Forse peccherà di carisma e inventiva, ma Zingaretti non ha truppe sufficienti a imporre la sua linea. In palazzi dominati da forze populiste (M5S e l’ultradestra di Salvini e Meloni controllano quasi il 60 per cento dei seggi), le cancellerie europee e le istituzioni economiche internazionali considerano già un mezzo miracolo come i dem siano riusciti a imporre in ruoli chiave della Ue dirigenti di primo piano come Paolo Gentiloni e David Sassoli, e che il ministero dell’Economia sia guidato un ex europarlamentare stimato come Roberto Gualtieri.

Renzi è convinto che una crisi al buio potrebbero regalare un nuovo prodigio: un dem alla guida pure di Palazzo Chigi.

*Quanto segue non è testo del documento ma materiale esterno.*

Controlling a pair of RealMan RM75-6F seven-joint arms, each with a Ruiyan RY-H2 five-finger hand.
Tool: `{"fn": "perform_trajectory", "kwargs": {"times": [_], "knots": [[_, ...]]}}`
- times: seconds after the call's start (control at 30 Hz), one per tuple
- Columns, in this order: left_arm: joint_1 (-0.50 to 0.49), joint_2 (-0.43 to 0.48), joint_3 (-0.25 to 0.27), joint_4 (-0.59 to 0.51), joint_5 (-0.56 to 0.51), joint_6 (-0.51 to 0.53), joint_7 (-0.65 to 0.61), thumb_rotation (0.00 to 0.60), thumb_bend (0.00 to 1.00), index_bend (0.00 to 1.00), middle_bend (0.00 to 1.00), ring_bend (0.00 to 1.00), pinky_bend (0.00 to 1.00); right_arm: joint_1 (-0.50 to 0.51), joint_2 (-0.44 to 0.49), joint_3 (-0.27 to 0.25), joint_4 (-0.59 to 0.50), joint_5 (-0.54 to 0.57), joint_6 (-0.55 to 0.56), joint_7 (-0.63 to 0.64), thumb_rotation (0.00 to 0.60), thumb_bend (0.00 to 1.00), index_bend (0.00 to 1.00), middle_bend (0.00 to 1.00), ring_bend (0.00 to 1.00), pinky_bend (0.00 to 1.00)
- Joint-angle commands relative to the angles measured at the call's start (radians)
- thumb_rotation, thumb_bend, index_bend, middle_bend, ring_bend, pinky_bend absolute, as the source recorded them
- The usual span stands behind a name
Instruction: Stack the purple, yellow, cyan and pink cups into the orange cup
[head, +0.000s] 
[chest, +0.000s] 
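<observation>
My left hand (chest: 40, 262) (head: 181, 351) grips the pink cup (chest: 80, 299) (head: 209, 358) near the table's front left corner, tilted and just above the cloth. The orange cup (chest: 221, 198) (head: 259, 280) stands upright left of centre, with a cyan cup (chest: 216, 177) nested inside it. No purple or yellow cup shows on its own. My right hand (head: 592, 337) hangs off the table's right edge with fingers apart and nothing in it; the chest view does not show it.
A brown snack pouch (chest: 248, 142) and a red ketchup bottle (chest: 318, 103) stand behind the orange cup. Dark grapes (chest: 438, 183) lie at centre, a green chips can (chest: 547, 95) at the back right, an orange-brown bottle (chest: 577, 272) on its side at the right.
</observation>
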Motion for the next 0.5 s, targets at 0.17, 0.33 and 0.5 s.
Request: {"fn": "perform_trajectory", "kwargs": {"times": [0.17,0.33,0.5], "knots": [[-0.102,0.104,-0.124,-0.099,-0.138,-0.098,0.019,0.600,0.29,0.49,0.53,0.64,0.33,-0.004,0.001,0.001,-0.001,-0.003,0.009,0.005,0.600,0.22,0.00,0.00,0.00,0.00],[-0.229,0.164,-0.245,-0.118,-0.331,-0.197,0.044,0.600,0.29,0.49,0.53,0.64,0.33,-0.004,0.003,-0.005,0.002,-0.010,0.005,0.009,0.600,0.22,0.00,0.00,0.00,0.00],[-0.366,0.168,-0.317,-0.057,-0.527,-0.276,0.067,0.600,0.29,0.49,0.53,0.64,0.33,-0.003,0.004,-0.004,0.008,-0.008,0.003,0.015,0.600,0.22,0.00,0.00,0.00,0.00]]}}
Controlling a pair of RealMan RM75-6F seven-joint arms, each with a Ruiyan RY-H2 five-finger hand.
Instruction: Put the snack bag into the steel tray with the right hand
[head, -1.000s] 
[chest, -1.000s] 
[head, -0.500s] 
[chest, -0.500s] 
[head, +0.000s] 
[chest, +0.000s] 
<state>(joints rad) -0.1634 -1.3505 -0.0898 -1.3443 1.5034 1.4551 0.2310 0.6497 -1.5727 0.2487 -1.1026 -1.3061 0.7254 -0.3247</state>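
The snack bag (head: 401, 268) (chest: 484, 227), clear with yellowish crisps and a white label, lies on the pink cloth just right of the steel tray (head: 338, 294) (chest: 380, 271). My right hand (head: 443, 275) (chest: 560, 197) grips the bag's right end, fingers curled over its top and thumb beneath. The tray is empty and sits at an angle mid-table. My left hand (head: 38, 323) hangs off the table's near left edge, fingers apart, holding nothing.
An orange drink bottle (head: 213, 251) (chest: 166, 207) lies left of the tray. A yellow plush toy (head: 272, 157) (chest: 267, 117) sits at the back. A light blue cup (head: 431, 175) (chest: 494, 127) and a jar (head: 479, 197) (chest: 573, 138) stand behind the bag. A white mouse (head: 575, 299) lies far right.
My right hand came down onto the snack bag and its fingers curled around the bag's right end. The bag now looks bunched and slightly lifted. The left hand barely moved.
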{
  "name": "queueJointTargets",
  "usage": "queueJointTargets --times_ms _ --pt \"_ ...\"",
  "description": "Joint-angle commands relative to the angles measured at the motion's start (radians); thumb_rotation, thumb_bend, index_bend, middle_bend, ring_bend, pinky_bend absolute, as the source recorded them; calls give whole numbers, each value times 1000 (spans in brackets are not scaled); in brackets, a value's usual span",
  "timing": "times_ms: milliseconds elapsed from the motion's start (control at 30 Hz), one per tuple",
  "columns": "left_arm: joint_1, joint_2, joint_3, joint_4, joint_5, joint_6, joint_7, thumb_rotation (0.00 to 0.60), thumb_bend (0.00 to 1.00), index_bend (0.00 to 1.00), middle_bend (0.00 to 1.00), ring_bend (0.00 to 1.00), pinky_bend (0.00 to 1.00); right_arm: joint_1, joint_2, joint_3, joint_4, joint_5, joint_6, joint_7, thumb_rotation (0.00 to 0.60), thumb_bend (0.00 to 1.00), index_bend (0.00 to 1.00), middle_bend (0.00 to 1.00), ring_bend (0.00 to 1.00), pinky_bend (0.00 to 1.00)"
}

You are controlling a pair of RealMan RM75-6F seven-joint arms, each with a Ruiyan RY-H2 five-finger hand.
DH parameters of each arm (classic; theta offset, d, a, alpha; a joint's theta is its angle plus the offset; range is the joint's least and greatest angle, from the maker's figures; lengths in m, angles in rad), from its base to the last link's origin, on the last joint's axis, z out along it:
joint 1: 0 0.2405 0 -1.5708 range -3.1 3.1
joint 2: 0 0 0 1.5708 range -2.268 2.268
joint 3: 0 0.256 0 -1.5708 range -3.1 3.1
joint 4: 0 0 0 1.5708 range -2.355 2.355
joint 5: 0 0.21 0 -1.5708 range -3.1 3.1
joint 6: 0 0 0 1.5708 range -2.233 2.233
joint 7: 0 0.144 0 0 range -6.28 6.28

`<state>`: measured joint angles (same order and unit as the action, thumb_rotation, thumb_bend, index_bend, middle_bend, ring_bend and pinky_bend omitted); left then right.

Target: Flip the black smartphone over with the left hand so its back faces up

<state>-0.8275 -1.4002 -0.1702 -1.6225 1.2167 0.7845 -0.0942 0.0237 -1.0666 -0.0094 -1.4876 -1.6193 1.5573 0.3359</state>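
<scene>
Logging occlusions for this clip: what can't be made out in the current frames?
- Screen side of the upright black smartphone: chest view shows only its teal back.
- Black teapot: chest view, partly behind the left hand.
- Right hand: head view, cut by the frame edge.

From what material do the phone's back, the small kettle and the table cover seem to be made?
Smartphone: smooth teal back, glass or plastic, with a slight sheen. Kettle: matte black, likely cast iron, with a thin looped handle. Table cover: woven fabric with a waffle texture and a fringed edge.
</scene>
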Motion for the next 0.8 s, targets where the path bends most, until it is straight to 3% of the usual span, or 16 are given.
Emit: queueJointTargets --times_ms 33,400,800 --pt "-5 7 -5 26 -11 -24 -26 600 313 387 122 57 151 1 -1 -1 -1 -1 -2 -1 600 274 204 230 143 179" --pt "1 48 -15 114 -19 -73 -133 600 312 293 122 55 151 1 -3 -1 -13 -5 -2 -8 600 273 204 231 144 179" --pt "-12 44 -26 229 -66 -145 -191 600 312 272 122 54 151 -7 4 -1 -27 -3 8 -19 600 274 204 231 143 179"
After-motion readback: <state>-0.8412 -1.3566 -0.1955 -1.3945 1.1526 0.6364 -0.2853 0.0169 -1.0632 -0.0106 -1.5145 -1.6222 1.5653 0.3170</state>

È da un mese che alliscia Zingaretti e Franceschini con l’ipotesi di una promozione. Trascurando l’evidenza che i grillini, pur se divisi in fazioni e più che dimezzati (nei sondaggi) rispetto al trionfo del 2018, hanno il triplo dei parlamentari del Pd: l’imposizione di un leader indicato da altri sarebbe indigeribile. «Spiace constatarlo, ma Giuseppe è l’unico nome che sembra capace di federare le varie anime dei Cinque Stelle», spiega un importante ministro dem che pronostica il Conte ter, con Renzi che si accontenterà di tre ministeri tra cui gli Esteri forse a suo medesimo appannaggio. «Anche Luigi Di Maio è considerato una figura troppo divisiva. Matteo è convinto che pur di non andare a casa i loro gruppi accetterebbero al fotofinish finanche Nosferatu, ma è un azzardo da pokerista: al Senato basterebbero un pugno di dissidenti per mandarci tutti alle elezioni durante la terza ondata di Covid».

La strada stretta che il Pd è costretto a percorrere non conduce nemmeno a governi istituzionali guidati da grand commis, magari con dentro pezzi rilevanti dell’opposizione. Perché un’operazione di questo tipo comprometterebbe il collante politico dell’alleanza tra Pd e Movimento Cinque Stelle, che Zingaretti e compagni vogliono stabile e “strutturata” affinché il campo progressista abbia, in futuro, chance di vittoria. Sia alle prossime amministrative di primavera, dove si cerca affannosamente una quadra a Roma e Napoli, sia alle politiche che verranno.

«Conte non è solo il politico con maggiore gradimento nell’opinione pubblica, ma è pure l’unico garante di questo schema», è il refrain dei maggiorenti. Il ragionamento manca di slanci ideali, ma si basa su una banale constatazione matematica: al netto dell’irripetibile picco renziano delle Europee del 2014, dall’Unione di Prodi all’Ulivo, fino al Pd con gli attuali cespugli come Iv e Azione! di Carlo Calenda, il peso elettorale dei progressisti è sempre lo stesso da un quarto di secolo. Ed è bloccato intorno al 30 per cento. Per potersela almeno giocare con la destra un sodalizio con altre forze è obbligatorio, e gli unici a disposizione – piaccia o meno – sono oggi i grillini. E per molti di loro oggi l’avvocato Conte resta imprescindibile.